Work request
In the entries that follow, find each line with the word "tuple" and copy it.

[Exercise material Boundary: Start]

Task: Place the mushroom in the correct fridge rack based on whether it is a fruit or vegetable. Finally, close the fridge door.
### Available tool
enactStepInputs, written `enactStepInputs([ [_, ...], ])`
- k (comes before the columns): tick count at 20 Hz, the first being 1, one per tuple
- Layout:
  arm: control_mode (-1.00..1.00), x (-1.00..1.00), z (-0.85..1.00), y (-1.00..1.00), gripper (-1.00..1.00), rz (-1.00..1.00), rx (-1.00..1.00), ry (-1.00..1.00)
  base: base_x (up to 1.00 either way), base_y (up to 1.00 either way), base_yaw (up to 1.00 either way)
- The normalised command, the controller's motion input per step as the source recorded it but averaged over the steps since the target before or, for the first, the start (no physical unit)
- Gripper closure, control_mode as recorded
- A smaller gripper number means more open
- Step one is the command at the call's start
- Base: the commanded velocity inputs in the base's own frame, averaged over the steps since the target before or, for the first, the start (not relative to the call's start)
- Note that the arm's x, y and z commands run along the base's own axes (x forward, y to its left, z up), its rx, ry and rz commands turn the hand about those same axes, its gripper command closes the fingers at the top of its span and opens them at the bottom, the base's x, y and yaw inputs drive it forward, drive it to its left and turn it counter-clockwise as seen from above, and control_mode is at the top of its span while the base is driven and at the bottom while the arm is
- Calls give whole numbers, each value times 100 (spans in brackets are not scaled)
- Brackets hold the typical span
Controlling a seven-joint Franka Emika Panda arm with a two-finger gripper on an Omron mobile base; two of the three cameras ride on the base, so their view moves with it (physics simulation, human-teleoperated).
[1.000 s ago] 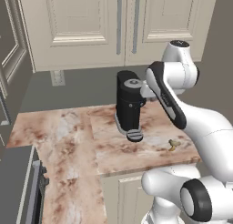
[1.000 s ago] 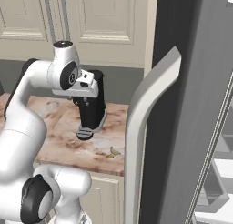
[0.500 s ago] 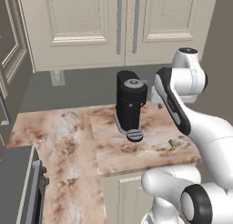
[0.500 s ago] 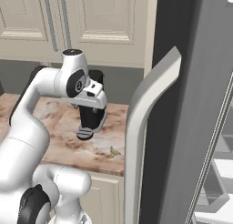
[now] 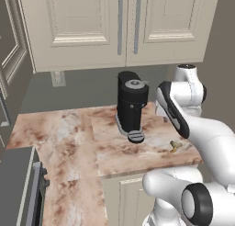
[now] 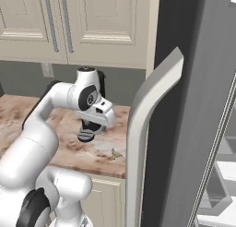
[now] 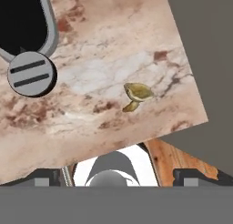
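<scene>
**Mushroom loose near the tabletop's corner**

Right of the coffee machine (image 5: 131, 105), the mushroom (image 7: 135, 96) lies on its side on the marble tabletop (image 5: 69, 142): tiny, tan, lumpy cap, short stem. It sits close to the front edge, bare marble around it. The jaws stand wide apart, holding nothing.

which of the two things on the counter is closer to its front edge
The mushroom: small, tan, lying near the marble counter's front right corner. The black coffee machine stands upright farther back, toward the wall.
</scene>
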Motion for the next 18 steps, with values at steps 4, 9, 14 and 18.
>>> enactStepInputs([
  [4, -100, 4, -84, -18, -100, -21, 0, 14, 0, 0, 0],
  [9, -100, 0, -81, -30, -100, -14, 4, 3, 0, 0, 0],
  [14, -100, 0, -51, -28, -100, -9, 6, 0, 0, 0, 0],
  [18, -100, 1, -16, -9, -100, -3, 10, 1, 0, 0, 0],
])
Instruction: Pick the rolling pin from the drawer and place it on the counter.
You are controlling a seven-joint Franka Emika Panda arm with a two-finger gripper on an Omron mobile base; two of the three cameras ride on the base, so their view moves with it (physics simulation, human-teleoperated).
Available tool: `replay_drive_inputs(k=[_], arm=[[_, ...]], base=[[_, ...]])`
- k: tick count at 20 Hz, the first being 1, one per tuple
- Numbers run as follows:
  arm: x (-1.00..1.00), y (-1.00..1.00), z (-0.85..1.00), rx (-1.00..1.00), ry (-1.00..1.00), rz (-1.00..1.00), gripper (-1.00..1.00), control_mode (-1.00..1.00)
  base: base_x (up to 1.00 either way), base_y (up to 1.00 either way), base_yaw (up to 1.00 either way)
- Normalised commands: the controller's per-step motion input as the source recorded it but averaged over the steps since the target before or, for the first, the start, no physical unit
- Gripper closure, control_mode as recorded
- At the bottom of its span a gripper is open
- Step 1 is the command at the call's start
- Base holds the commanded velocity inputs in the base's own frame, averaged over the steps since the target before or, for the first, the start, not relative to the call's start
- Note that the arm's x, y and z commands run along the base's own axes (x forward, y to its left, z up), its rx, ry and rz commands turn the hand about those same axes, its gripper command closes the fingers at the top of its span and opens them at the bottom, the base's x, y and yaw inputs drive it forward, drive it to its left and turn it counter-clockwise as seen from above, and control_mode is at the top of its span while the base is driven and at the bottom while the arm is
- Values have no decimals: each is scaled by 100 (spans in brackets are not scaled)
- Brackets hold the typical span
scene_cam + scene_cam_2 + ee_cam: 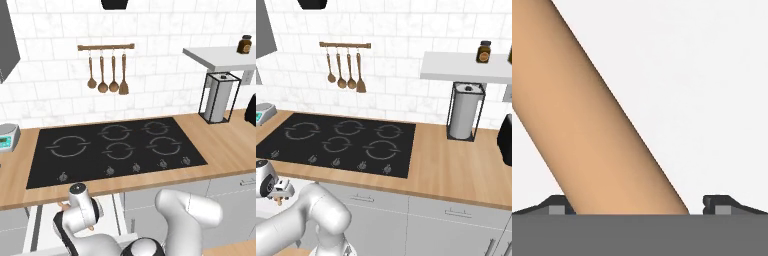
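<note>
The rolling pin (597, 120) lies in the drawer (712, 75) and its thick light-brown body runs slantwise through the hand view, right under the hand. My gripper (639, 207) is open and straddles the pin. The left fingertip (557, 205) is at the pin's edge, while a small gap shows before the right one. In the left base view the hand sits low in the open drawer (118, 212), with a pin end (63, 205) poking out beside it. A handle tip of the rolling pin (278, 201) also shows in the right base view. The counter (225, 145) runs above the drawer.
A black cooktop (115, 147) sits in the counter above the drawer. A kitchen scale (7, 137) stands at the left, a paper-towel holder (219, 97) at the right under a wall shelf (220, 56). Wooden spoons and a spatula (107, 75) hang on the wall.
</note>
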Motion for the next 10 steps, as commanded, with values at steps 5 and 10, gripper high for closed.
replay_drive_inputs(k=[5,10], arm=[[-14,0,-5,0,-8,2,100,-100],[-34,0,0,0,-10,7,100,-100]], base=[[0,0,0],[0,0,0]])
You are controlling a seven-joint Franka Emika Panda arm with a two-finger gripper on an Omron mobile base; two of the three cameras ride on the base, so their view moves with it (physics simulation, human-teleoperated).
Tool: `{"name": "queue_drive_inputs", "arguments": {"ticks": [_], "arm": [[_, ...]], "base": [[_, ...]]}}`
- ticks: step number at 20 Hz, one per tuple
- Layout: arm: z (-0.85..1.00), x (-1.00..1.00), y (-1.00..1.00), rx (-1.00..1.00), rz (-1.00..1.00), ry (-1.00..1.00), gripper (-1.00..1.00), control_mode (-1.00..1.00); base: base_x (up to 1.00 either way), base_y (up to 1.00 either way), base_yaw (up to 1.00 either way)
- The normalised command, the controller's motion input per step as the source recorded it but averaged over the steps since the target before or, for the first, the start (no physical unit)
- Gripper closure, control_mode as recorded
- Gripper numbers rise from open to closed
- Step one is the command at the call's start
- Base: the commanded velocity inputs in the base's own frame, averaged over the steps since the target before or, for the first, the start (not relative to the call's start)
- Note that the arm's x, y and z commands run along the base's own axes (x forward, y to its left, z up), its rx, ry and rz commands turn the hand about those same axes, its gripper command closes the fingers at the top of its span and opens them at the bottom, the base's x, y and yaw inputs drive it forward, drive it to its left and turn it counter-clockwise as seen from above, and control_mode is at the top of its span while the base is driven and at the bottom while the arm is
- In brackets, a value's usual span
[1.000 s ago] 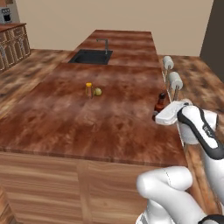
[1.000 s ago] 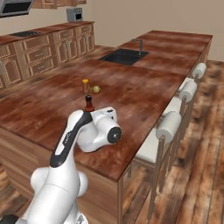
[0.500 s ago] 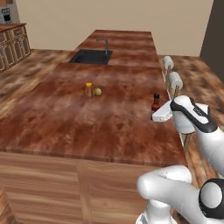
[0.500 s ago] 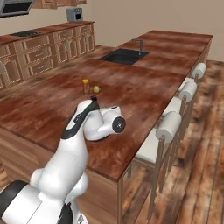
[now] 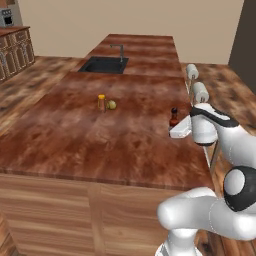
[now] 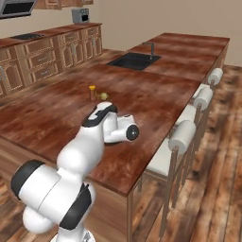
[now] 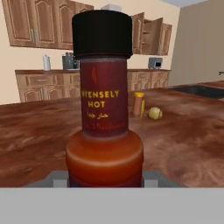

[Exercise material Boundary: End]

Task answer
- k (comes before the columns): tick count at 20 Hz, the first being 1, one per tuple
- k: tick count at 20 Hz, the first being 1, one per tuple
- ticks: step number at 20 Hz, one per tuple

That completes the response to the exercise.